Le titre Unitree Robotics a touché mercredi un plus bas historique de 85 dollars (571 yuans), soit une chute de 48 % par rapport au sommet de 163 dollars (1 100 yuans) atteint le jour même de son introduction en Bourse, effaçant au passage près de 30 milliards de dollars (200 milliards de yuans) de capitalisation boursière. Le rebond de jeudi, modeste avec ses 4 % de hausse, n’a rien résolu. La valorisation de l’entreprise de Hangzhou oscille désormais autour de 37 milliards de dollars, un chiffre qui reste, pour une société ayant déclaré seulement 252 millions de dollars (1,7 milliard de yuans) de revenus en 2025, d’une générosité fascinante.
Wang Xingxing avait fondé Unitree en 2016, et l’entreprise était devenue en août le premier fabricant de robots humanoïdes coté en Chine continentale, levant environ 904 millions de dollars (6,1 milliards de yuans) sur le Star Market de Shanghai. L’action avait bondi de 629 % en séance inaugurale avant de clôturer à 125 dollars (845 yuans), soit 460 % au-dessus du prix d’introduction fixé à 22 dollars (150,80 yuans). DeepSeek, la firme chinoise d’intelligence artificielle, avait participé à l’opération pour environ 21 millions de dollars (140,8 millions de yuans), aux côtés de Tencent déjà présent au capital. Quelques jours avant la cotation, Unitree avait présenté un robot humanoïde baptisé « Superman », capable de sauter deux mètres à l’arrêt et de courir à 12,66 m/s. Le spectacle technologique suffisait apparemment à justifier n’importe quel multiple de valorisation…

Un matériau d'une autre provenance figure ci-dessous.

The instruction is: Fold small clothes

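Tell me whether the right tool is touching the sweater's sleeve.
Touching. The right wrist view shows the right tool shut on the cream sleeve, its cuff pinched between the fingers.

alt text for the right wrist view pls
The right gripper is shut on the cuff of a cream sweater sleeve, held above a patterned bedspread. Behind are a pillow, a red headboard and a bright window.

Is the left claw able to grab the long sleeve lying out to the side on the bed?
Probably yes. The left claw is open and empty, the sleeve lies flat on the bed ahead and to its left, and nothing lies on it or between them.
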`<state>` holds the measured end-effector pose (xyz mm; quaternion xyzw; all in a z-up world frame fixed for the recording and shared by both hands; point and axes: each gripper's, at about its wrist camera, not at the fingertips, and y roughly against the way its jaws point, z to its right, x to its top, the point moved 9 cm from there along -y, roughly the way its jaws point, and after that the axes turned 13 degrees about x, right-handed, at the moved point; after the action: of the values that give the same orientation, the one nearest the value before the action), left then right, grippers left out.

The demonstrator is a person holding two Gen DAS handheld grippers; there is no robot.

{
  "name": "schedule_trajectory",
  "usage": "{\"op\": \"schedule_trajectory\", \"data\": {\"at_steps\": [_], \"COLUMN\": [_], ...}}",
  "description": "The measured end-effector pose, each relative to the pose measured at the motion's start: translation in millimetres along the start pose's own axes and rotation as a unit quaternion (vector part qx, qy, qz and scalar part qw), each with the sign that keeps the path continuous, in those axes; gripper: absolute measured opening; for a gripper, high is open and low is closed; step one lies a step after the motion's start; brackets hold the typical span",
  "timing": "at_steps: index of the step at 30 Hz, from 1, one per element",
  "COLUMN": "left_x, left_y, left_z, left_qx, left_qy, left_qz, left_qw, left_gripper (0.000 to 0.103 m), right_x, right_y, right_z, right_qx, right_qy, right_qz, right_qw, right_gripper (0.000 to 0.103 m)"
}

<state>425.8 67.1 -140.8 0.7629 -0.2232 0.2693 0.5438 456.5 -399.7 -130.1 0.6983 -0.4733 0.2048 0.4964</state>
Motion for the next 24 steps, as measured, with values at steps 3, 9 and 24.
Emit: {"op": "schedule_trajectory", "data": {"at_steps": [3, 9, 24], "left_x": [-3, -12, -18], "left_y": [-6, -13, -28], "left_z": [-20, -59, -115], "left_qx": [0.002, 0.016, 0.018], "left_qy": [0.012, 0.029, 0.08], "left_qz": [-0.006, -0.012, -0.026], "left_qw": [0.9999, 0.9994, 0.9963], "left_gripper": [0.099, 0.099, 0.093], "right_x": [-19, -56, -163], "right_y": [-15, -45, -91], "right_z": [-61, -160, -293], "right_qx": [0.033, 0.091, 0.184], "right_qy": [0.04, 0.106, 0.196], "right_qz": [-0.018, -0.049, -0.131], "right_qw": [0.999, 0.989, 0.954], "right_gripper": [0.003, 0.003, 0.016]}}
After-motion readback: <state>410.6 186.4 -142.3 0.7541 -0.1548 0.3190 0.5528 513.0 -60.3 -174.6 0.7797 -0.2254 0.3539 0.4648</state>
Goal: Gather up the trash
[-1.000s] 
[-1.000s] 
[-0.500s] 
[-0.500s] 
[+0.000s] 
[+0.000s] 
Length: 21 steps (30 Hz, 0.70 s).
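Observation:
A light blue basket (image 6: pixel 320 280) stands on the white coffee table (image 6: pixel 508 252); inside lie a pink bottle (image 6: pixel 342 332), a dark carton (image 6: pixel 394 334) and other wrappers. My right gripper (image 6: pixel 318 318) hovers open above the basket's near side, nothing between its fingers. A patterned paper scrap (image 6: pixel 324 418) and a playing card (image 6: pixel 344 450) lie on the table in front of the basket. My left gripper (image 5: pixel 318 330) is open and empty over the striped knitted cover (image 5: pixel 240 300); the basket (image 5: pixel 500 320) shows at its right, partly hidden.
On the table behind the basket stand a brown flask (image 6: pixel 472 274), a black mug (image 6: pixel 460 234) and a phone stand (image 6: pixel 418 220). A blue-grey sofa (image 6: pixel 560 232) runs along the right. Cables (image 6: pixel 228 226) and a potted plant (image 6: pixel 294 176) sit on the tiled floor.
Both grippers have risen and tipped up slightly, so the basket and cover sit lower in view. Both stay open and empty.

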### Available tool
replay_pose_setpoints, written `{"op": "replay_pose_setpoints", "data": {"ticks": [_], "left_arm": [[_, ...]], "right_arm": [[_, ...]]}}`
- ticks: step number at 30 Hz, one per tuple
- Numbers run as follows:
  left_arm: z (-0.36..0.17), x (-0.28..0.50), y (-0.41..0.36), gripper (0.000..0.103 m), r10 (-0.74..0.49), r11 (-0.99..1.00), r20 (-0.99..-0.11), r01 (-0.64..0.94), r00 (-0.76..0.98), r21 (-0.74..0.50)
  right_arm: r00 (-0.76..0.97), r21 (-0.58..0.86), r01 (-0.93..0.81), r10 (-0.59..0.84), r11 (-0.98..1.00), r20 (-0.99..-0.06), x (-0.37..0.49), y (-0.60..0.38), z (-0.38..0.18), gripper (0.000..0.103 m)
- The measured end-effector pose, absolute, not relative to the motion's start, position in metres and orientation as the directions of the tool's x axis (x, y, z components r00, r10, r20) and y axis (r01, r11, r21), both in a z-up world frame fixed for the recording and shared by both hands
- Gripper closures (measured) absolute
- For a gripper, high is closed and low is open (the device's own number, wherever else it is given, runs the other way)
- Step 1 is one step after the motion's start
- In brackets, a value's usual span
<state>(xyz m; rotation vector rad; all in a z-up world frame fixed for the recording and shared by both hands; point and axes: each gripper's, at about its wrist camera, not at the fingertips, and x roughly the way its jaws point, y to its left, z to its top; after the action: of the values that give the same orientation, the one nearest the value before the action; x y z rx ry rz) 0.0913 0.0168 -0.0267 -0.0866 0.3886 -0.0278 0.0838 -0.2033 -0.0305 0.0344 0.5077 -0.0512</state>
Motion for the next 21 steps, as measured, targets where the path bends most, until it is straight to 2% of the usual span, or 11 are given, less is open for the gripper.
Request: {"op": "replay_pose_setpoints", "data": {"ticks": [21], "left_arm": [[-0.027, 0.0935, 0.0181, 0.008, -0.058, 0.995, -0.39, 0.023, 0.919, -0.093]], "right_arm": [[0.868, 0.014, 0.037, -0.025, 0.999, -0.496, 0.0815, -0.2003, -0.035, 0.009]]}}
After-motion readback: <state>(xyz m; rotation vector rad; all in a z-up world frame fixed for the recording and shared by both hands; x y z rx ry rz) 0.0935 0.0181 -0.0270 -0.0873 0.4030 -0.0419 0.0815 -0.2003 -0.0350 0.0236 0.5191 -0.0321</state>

La dégringolade qui a suivi, cinq séances consécutives de baisse, relève moins du krach accidentel que de la correction arithmétique d’un enthousiasme collectif dont la robotique humanoïde chinoise constitue aujourd’hui le véhicule privilégié. L’introduction d’Unitree était censée servir de référence pour toute une génération de licornes privées de l’IA incarnée, mais le manque de maturité du marché risque de ramener tout le monde à la raison et faire dégonfler la bulle.
L’interdiction par la FCC américaine des importations de robots humanoïdes et quadrupèdes étrangers pour raisons de sécurité nationale a par ailleurs refroidi les perspectives commerciales d’Unitree sur le marché américain, amputant l’un des rares débouchés internationaux crédibles pour le secteur. Le marché chinois, immense en théorie, reste peuplé de prototypes et de démonstrations acrobatiques, bien davantage que de commandes industrielles.
La question que personne ne semble vouloir formuler est presque indécente de simplicité dans un secteur aussi photogénique. Combien de robots humanoïdes faut-il vendre pour justifier une capitalisation de 37 milliards de dollars ? Aujourd’hui, Unitree a à peine écoulé 6000 robots en 2026. A mettre en perspective de sa valorisation…
L’effondrement d’Unitree ne condamne évidemment pas la robotique humanoïde chinoise mais révèle la température spéculative réelle, celle d’un marché où la foi dans la machine anthropomorphe remplace provisoirement le compte de résultat.